Forest fire is one of the threats to forest ecosystems and has adverse effects on ecology, climate, environment, human health and the economy. Recurrent forest fires increase the surface run-off, reduces the forest cover due to death of fire intolerant tree species, destroys animal habitats, and causes prolonged effects on human health such as respiratory and cardiovascular problems and even leads to invasions of invasive species (Hussin, Matakala, and Zagdaa, 2008).

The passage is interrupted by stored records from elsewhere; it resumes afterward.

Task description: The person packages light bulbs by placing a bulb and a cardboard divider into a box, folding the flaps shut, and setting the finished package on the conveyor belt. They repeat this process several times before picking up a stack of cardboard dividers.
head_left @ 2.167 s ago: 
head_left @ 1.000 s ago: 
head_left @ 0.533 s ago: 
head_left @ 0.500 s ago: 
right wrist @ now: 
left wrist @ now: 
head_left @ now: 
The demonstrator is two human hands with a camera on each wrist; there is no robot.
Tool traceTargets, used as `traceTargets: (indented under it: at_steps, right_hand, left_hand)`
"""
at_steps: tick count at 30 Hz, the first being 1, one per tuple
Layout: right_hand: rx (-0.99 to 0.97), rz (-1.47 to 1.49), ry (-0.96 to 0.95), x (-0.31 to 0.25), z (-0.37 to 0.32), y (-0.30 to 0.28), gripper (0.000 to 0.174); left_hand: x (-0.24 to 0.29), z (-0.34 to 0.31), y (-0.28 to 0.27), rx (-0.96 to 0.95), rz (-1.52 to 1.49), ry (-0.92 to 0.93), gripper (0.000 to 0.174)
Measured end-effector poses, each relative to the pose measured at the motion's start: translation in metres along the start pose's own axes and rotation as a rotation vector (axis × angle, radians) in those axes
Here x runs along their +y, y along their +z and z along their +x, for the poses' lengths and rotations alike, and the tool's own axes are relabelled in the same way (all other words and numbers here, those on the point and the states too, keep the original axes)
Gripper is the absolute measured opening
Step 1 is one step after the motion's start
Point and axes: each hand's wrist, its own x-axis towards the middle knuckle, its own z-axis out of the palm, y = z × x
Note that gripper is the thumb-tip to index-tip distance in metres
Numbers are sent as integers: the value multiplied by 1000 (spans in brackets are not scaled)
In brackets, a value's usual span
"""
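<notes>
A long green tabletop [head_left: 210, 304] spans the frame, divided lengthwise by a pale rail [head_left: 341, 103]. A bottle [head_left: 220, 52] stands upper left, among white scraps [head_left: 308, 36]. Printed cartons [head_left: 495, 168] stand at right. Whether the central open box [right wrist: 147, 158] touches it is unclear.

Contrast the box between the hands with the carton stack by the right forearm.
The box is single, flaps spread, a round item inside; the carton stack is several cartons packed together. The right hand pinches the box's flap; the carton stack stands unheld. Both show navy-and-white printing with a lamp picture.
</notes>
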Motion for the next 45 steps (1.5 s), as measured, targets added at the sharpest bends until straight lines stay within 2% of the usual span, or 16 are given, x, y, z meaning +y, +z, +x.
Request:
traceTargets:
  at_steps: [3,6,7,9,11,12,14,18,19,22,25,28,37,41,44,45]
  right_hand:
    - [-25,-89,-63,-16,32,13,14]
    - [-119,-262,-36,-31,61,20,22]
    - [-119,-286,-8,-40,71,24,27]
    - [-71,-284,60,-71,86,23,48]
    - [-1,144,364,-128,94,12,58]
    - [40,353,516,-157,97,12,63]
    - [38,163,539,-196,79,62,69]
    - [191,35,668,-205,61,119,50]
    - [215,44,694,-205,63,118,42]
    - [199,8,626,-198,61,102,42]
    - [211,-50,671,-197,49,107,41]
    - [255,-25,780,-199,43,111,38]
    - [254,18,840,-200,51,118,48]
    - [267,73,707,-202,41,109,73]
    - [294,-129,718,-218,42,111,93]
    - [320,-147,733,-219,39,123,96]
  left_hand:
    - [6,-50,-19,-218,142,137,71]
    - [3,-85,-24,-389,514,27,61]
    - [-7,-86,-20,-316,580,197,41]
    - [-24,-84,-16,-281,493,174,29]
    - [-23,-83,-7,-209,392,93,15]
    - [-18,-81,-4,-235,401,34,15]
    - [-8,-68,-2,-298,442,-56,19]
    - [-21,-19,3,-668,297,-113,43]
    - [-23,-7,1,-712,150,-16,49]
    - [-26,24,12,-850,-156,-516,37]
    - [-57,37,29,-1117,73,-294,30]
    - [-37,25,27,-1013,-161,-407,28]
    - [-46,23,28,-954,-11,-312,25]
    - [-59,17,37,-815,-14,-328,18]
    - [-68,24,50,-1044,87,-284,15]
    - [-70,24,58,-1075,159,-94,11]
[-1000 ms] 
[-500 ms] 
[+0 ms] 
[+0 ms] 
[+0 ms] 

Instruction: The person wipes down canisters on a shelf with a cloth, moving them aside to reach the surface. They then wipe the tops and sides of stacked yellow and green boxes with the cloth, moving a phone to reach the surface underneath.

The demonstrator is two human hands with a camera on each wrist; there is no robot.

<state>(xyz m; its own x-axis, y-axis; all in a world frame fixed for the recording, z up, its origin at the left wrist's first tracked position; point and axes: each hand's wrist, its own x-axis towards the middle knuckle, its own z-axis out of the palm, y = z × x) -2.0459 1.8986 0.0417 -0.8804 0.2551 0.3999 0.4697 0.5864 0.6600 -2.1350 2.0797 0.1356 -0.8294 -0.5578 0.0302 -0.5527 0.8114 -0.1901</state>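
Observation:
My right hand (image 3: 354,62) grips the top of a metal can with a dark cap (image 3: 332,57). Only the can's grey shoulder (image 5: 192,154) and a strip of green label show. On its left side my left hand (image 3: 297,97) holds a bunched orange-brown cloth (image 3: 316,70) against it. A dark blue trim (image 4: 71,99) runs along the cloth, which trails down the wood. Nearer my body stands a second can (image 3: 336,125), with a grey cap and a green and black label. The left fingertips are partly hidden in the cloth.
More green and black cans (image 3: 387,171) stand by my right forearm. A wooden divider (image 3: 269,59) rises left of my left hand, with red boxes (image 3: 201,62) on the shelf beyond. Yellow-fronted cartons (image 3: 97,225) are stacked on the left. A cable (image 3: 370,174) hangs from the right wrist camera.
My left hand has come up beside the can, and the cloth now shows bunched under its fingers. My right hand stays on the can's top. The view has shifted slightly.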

Furthermore, forest fires along with agriculture residue burning contribute to green house gas emissions (Oliva and Chuvieco, 2011; Pathak, 2015). Such adverse effects of forest fires make it imperative to monitor and mitigate.
Forest fire monitoring from space is among the most sought after applications of satellite based remote sensing and is being used for decades. The Indian Space Research Organization (ISRO) has come up a long way in space technology and provides various earth resources monitoring services such as forest fire and agriculture residue burning monitoring.
ISRO is now providing the active fire locations i.e. of forest fire and agriculture residue burning through fully automated fire production chains based on near real time satellite data acquisition at the National Remote Sensing Centre (NRSC).
For this data of 14 satellite passes of Moderate Resolution Imaging Spectroradiometer (MODIS) of TERRA and AQUA satellite of spatial resolution 1 km and Visible Infrared Imaging Radiometer Suite (VIIRS) instrument of Suomi National Polar-Orbiting Partnership (SNPP) spacecraft of resolutions 750 m and 375 m is being used.
This has made ISRO capable of sending active fire alerts within 30 minutes of each pass to the Forest Survey of India (FSI). Fire alerts of forest fires and agriculture residue are web-published through ISRO’s BHUVAN Portal. A dedicated portal for Ministry of Environment, Forest and Climate Change (MoEFCC) has also been developed to give these fire location alerts.
Fig: Near real time forest fire alerts through BHUVAN Portal
Fig: Forest fire location – 2017 Source: ISRO
Fig: Dedicated portal for MoEFCC for active Agriculture fire alerts, Source: BHUVAN
An average of 34,924±7,415 forest fires were detected between 2003-2016. Also it has been found that agricultural stubble burning is most practiced in the Indian part of Indo-Gangetic Plains, predominantly in Punjab and Haryana.
Fig: Agriculture residue burning in Indo-Gangetic Plains
Apart from active fire alerts, ISRO is also providing burnt area assessment of forest fires that includes rapid burnt area assessment during episodic fires and end-of-season burnt area assessment using multispectral satellite data.
Information on forest fire regimes in terms of average fire density, deviation from mean and length of fire period is also being provided by ISRO through BHUVAN portal.
Fig: Burnt area assessment of Uttarakhand fires-2017 Source: ISRO
This space monitoring and assessment by ISRO has become a magnificent tool for monitoring forest fire and agriculture residue burning that is serving in fire mitigation planning, mapping fire vulnerable areas, modeling fire progression/spread, quantification of emissions and climate change studies.